The Lipstick Proviso: Women, Sex & Power in the Real World. - book reviews

Reason, July, 1997 by Cathy Young

If we step back and consider that 100 years ago American women could not vote, and that a mere 50 years ago many companies did not hire married women as a matter of policy, the changes in women's status in the last half of this century seem nothing short of amazing. Yet what used to be called "the Woman Question" is still with us. With external barriers to advancement largely gone, many women find themselves held back by conflicts between career and family - while the women's movement continues to see patriarchal oppression everywhere and is preoccupied with such perils as dirty jokes at the office.

In recent years, there has been a spate of books attempting to reclaim feminism from the ideologues and the crazies. Karen Lehrman's The Lipstick Proviso is the latest addition to the body of dissident feminist literature. A former New Republic editor, Lehrman espouses a classical "liberal feminism." She is angered by the "victim-based theories" and the "group-think mentality" that have replaced the old mandates of femininity with an equally or more rigid "set of opinions, values, behaviors, even clothes." She is appalled by feminist theories that scorn rationality and independence as "male values," and she is impatient with the notion of women or feminists as "a homogeneous sisterhood."

Feminism, Lehrman says, is simply about equal rights and equal opportunities: "How women exercise those rights and what they decide to do with their opportunities - these are matters of personal choice." Above all, feminism must treat each woman as a unique individual: She may be a corporate raider or a full-time mother, may "wear slinky dresses and heels or baggy overalls and combat boots." The "lipstick proviso" Lehrman would append to the feminist contract says, "Women don't have to sacrifice their individuality, or even their femininity - whatever it means to each of them - to be equal."

In the public sphere, "liberal feminism" requires gender-neutral treatment - with no special protections and no preferences: "Feminism, like (classical) liberalism, requires equality of opportunity, not equality of result." Lehrman provides a good overview of research showing that much of the gender disparity in pay and job status results from individual decisions such as starting families and choosing jobs more compatible with child rearing.
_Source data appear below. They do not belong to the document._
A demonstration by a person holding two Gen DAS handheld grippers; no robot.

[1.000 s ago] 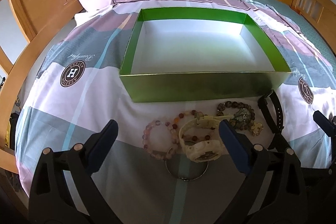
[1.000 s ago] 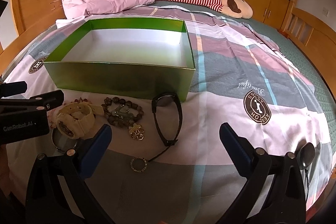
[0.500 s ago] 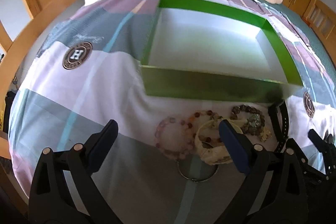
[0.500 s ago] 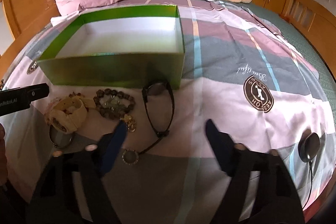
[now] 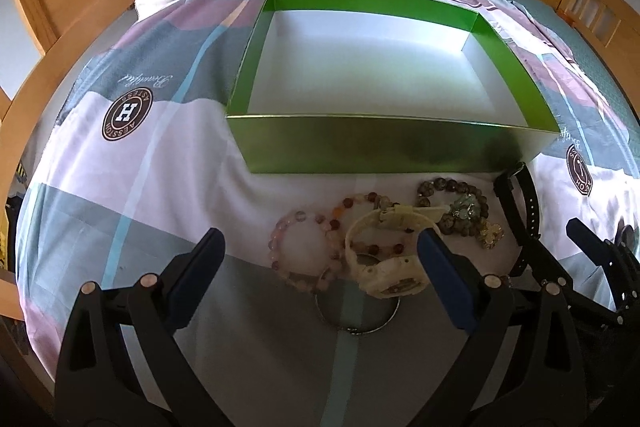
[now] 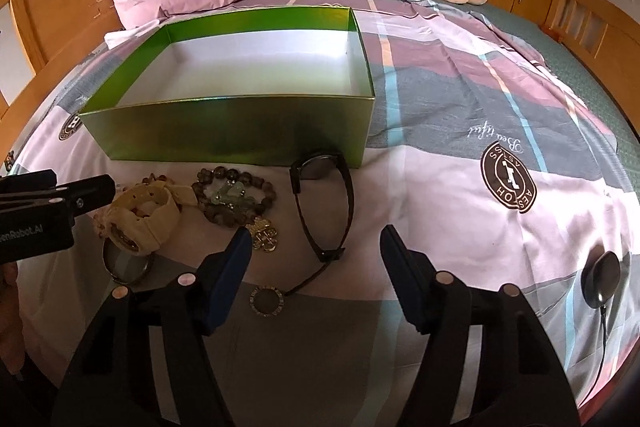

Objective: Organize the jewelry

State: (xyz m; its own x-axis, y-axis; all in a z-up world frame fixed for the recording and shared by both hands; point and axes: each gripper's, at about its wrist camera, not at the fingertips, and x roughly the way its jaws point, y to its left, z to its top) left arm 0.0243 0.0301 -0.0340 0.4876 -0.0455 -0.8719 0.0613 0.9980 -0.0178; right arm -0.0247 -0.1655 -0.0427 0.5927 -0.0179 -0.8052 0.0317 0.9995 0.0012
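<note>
- Jewelry is lying in a loose cluster on the bedspread point(image 6: 460, 131), just in front of the near wall of the green box point(image 5: 384, 147), whose white floor is showing nothing inside.
- The black watch point(image 6: 324, 203) is sitting straight ahead of the right gripper point(image 6: 316, 259), its strap running lengthwise away from the fingers toward the box (so the jaws would be closing across it).
- The right gripper is hovering low with fingers spread and nothing between them; it looks the nearer one to this watch.
- The left gripper point(image 5: 320, 259) is likewise hanging released and empty, its gap framing the pink bead bracelet point(image 5: 306, 251) and the cream watch point(image 5: 386, 255), which are overlapping.
</note>
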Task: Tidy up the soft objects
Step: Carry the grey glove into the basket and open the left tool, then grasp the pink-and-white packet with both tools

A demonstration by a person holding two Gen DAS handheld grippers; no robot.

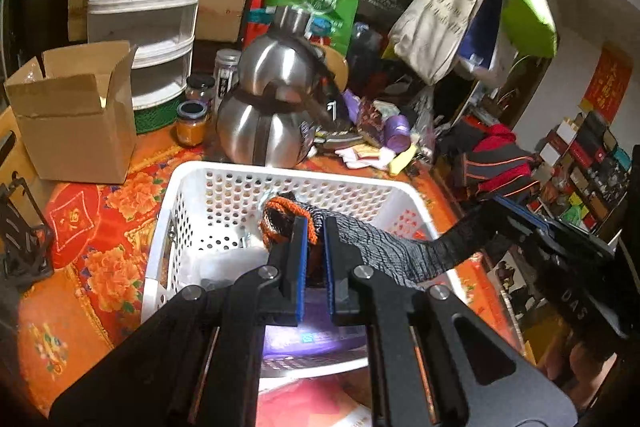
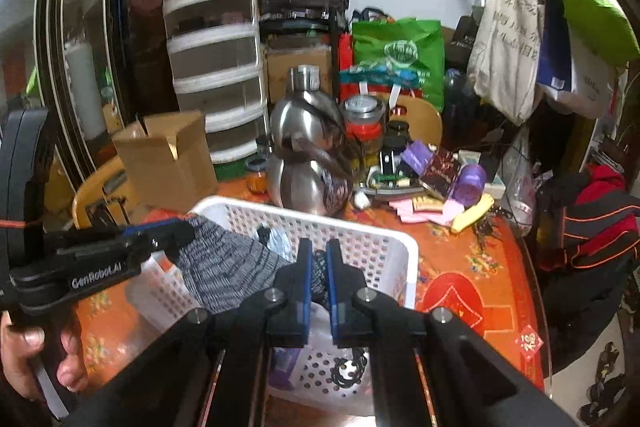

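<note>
A steel gourd-shaped flask is standing upright on the red and orange floral tablecloth, with an open cardboard box sitting to its left and small jars resting between the two. Behind the box a white tiered drawer unit is rising, and a green shopping bag is leaning against the wall further back. Canvas tote bags are hanging from a rack on the right, while pink notes and a purple roll are lying among the clutter beneath them.
</note>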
She notes that men's and women's career choices have converged greatly and will probably continue to converge, but may never be the same. "[I]f women choose not to go into every profession, be it auto repair or brain surgery, in the same numbers as men, this represents no affront to feminism."

An emphasis on individuality and equality does not, Lehrman argues, imply wholesale denial of innate sex differences. Women, she writes, "have made enough progress to be able to discuss the fact that some emotional and behavioral differences between the sexes may have biological roots." She is particularly interested in evolutionary psychology, which examines ways in which our behavior is (supposedly) affected by the strategies our ancestors pursued to enhance their genetic survival - a theory which, Lehrman stresses, does not necessarily confirm traditional stereotypes; new research suggests that competitiveness and ambition are "natural" female traits.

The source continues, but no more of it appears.